之后的幾個月,好像什么都沒有變,他們又恢復到之前的生活節奏。
聶斐然還是會去打工,不過他下一年面臨畢業論文和一系列未知選擇,準備工作繁復,所以課余待在家和圖書館的時間增加許多。
有時陸郡也會把工作帶回去,晚飯后兩個人各占桌子一邊。聶斐然通常做大量的文獻和檢索整理,陸郡總是不停地敲擊鍵盤,中途誰坐久了累了,就會起身去給倆人泡壺茶或切個水果。
時間過得很快。
冬天他們在小小的吊燈下吃了很多頓熱騰騰的火鍋,夏天一起聽著音樂喝凍檸檬可樂,秋天Timmy順著平臺從窗子跳進來舔聶斐然手里的糖炒栗子。
春天他們去野餐,靠在玉蘭樹下讀一本沒營養的,分食一個餡料扎實的玉米卷餅,有風吹過時,釉白瓷實的白色花瓣就落在彼此肩膀上。
愛意的大門一打開,就會有些得意忘形。
陸郡幾乎把聶斐然家能換的東西換了個遍——
大多是聶斐然買的二手物品,湊合湊合也能用,但他看到就會讓助理幫他買一個新的,第二天趁聶斐然還沒到家就換上。
而舊的那個消失得神不知鬼不覺。
很快聶斐然擁有了全套半自動滴濾咖啡機,早晨再也不用等法壓壺里的咖啡渣沉淀了。
此后,烤箱、吹風機、音響、投影儀、新款的游戲機,甚至他搶不到的話劇票……源源不斷地出現在了房間里。

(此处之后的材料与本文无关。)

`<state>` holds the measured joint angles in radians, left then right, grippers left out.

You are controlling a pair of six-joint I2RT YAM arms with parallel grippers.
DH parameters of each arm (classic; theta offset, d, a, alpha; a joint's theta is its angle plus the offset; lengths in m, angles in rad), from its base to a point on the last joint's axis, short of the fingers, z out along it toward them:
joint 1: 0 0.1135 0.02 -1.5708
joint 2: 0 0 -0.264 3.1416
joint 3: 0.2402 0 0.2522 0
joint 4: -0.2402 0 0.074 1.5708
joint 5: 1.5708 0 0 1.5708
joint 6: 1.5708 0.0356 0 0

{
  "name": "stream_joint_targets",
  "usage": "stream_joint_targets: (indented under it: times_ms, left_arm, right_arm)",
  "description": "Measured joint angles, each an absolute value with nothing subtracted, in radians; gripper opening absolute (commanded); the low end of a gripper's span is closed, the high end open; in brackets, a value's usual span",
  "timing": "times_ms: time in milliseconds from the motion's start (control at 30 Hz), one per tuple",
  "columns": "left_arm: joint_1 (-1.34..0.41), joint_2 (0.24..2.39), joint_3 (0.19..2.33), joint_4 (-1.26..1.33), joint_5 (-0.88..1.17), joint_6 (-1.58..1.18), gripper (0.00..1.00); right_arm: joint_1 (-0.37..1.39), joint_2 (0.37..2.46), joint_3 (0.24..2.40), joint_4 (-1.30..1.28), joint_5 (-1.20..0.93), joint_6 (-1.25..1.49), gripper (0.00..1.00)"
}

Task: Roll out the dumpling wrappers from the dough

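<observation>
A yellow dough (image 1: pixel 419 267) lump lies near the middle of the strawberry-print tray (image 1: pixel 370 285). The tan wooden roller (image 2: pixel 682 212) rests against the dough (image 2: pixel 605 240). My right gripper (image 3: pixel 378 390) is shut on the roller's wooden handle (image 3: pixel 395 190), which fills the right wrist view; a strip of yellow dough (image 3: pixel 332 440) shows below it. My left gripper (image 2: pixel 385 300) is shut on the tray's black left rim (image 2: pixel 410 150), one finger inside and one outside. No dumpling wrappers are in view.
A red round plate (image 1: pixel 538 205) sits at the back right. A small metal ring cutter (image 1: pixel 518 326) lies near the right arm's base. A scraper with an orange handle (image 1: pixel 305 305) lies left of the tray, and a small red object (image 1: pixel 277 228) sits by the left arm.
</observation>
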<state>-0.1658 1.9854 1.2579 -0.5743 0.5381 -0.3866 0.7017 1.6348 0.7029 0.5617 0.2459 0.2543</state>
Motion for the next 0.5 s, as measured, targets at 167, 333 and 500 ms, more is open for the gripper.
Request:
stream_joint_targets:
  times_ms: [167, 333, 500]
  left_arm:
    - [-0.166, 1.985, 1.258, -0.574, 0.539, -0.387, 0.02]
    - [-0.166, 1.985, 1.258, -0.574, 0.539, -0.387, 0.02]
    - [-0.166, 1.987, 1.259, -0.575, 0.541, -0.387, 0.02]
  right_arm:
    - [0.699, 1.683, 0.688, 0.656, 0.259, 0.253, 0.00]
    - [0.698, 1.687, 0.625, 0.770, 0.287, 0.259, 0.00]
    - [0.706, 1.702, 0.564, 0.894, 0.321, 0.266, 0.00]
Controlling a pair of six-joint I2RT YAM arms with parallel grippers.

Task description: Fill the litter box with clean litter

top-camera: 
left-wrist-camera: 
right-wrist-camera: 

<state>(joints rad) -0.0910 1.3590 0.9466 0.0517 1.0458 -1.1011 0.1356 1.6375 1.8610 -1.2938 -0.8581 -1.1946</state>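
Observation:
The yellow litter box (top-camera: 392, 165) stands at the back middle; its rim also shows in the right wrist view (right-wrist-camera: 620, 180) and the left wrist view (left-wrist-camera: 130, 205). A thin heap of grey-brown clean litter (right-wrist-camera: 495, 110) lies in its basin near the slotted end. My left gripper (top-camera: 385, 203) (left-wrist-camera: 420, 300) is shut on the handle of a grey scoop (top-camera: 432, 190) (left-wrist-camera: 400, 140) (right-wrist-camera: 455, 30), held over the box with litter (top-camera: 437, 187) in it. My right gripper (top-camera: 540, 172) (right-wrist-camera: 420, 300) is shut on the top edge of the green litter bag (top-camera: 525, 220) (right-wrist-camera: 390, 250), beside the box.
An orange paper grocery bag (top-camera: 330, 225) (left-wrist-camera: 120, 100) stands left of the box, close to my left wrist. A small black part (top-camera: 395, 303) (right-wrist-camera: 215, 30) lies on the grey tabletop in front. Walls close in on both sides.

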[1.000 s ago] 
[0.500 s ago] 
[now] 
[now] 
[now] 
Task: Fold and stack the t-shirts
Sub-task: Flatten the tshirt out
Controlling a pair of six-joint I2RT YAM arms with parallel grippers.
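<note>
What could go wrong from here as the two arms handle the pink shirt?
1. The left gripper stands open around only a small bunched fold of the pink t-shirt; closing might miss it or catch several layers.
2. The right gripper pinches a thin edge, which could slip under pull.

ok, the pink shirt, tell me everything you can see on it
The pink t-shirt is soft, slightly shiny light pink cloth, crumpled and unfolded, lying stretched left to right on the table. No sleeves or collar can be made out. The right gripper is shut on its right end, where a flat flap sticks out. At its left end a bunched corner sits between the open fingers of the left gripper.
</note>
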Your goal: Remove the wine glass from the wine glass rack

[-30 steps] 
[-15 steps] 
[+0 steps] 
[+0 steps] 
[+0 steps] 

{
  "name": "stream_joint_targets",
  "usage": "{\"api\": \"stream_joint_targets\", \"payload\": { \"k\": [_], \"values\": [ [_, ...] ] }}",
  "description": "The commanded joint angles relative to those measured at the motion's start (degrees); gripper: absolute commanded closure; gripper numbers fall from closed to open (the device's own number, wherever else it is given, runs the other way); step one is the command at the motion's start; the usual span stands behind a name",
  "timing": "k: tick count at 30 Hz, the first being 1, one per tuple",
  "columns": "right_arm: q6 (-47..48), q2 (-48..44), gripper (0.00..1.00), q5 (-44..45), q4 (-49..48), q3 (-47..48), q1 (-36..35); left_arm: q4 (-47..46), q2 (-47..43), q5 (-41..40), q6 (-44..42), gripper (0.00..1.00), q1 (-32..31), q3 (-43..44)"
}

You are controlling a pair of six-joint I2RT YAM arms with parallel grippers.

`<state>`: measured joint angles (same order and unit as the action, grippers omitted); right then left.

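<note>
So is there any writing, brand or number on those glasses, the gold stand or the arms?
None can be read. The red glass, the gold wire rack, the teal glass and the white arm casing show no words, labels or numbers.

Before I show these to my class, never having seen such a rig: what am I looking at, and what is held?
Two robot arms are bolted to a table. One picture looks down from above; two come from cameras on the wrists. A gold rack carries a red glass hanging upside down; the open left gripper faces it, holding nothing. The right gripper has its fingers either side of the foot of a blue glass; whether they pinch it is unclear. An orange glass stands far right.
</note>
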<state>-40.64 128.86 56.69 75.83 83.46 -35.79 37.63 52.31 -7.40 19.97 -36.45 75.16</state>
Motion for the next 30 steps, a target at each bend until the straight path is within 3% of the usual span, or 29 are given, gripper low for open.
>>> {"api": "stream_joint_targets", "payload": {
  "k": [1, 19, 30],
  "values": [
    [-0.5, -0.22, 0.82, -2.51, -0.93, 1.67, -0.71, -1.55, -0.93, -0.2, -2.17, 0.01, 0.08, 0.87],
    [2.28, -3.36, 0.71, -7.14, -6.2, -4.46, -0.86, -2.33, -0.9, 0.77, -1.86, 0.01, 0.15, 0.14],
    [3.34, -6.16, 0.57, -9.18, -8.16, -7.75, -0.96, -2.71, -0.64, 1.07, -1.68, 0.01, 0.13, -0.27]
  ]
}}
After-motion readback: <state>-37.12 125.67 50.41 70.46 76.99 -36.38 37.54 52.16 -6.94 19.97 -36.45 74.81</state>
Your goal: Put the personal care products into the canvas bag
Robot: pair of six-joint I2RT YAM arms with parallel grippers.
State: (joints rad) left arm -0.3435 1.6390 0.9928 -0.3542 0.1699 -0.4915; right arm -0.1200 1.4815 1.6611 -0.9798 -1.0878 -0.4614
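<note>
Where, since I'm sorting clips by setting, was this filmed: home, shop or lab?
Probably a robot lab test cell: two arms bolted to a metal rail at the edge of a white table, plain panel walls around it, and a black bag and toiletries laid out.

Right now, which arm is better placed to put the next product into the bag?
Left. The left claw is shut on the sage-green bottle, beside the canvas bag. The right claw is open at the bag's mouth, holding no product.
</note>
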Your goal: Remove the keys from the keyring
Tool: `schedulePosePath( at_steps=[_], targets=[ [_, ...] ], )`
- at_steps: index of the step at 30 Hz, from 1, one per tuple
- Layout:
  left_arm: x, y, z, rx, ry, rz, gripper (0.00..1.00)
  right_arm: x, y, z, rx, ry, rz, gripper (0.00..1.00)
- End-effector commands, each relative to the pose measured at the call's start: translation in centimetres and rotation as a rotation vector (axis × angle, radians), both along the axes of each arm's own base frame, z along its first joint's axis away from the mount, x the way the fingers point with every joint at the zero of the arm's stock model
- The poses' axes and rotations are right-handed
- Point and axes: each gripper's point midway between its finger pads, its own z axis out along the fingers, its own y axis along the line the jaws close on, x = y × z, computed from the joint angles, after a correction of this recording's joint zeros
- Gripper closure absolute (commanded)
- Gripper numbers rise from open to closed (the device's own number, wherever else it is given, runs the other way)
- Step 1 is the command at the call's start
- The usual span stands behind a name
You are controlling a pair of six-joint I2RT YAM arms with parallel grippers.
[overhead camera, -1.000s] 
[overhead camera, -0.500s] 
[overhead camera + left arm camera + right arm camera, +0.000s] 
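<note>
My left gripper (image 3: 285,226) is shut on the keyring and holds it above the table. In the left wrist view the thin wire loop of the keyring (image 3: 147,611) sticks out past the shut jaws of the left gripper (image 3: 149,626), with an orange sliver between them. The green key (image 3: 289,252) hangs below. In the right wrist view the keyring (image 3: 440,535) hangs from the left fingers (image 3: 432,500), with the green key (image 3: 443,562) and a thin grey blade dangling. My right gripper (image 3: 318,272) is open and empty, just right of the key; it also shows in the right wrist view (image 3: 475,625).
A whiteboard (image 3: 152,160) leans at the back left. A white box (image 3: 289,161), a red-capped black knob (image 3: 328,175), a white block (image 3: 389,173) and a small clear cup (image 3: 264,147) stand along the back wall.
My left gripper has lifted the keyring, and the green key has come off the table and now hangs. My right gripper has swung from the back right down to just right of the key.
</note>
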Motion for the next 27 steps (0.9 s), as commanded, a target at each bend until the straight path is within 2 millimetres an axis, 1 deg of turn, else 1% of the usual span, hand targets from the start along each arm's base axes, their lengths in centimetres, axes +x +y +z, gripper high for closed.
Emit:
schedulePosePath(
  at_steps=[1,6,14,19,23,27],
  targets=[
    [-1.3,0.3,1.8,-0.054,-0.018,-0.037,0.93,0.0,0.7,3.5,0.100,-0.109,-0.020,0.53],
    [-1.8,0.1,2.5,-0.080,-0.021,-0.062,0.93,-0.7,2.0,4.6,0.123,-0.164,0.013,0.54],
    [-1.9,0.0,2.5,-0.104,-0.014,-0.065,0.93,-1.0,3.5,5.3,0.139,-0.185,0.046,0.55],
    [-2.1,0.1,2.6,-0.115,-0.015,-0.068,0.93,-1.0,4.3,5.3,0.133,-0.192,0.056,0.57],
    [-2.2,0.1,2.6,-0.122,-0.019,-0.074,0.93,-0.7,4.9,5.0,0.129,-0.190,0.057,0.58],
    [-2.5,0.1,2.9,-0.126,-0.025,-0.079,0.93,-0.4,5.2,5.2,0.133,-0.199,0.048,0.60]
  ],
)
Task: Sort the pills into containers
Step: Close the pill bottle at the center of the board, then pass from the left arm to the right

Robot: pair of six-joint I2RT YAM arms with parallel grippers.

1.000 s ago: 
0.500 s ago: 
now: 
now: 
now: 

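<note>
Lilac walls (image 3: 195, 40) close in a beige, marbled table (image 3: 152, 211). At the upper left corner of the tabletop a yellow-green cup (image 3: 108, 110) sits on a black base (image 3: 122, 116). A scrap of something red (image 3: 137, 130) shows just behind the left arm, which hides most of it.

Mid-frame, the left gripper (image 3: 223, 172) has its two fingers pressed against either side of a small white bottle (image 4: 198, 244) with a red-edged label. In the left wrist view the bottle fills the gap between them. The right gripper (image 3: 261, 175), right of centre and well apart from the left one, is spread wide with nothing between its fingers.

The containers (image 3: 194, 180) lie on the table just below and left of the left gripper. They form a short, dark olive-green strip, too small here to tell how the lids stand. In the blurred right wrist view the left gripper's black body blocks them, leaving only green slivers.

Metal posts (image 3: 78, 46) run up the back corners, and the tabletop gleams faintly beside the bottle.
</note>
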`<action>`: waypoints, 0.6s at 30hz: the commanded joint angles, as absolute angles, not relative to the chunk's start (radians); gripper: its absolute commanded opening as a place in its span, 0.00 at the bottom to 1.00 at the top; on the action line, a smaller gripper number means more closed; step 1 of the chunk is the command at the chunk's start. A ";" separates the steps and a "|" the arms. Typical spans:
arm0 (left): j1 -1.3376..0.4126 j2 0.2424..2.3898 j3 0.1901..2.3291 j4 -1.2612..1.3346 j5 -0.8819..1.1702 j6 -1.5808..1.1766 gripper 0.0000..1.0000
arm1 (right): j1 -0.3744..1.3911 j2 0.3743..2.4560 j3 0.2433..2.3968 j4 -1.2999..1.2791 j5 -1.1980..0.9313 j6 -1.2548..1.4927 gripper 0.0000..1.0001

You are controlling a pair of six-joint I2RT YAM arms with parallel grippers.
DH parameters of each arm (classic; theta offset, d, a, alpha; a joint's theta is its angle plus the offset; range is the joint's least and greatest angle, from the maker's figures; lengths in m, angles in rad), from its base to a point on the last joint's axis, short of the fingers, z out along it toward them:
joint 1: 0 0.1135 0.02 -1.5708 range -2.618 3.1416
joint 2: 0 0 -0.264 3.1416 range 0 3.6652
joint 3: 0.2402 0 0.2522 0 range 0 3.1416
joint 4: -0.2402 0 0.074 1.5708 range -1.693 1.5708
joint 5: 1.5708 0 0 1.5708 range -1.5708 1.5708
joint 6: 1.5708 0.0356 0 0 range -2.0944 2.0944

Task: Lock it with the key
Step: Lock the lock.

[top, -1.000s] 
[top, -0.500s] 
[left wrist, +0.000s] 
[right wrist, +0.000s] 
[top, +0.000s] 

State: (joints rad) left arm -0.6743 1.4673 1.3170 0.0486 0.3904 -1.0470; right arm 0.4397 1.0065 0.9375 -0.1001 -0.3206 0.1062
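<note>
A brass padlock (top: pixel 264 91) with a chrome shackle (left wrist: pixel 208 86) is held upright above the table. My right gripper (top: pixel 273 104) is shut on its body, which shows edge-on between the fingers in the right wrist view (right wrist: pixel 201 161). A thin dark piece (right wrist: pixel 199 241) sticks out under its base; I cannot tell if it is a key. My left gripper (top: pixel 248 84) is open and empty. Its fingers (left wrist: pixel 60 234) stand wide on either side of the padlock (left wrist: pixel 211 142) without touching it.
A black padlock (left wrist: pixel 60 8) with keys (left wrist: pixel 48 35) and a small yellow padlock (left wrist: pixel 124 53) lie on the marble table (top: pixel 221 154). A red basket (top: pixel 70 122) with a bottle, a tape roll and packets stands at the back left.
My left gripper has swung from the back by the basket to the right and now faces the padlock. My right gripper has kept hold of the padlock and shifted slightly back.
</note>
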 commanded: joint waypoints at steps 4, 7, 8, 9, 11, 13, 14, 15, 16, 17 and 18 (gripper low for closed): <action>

生活用品就罷了,對那些超出他消費能力的禮物,軟硬兼施拒絕了很多次陸郡也還堅持買。
東西已經拆封放好,標簽都不讓他看,買的人又是一臉等夸的表情,給錢更是要翻臉,聶斐然只好努力說服自己愛人之間錢談太清傷感情,但偶爾也覺得無奈。
最后陸郡還企圖把房租生活費全部攬走,被聶斐然一句‘想都別想,塞了回去。
聶斐然搞不清陸郡的心思,但對陸郡來說,聶斐然的房間是他住過最舒心的地方。因為空間不大,他們反倒能保持著抬眼可尋的距離,工作時享受著舒適且不尷尬的沉默,擁抱親吻都簡單直接。
像是一個家的樣子。
雖然有時他還是會想聶斐然搬到他那里去。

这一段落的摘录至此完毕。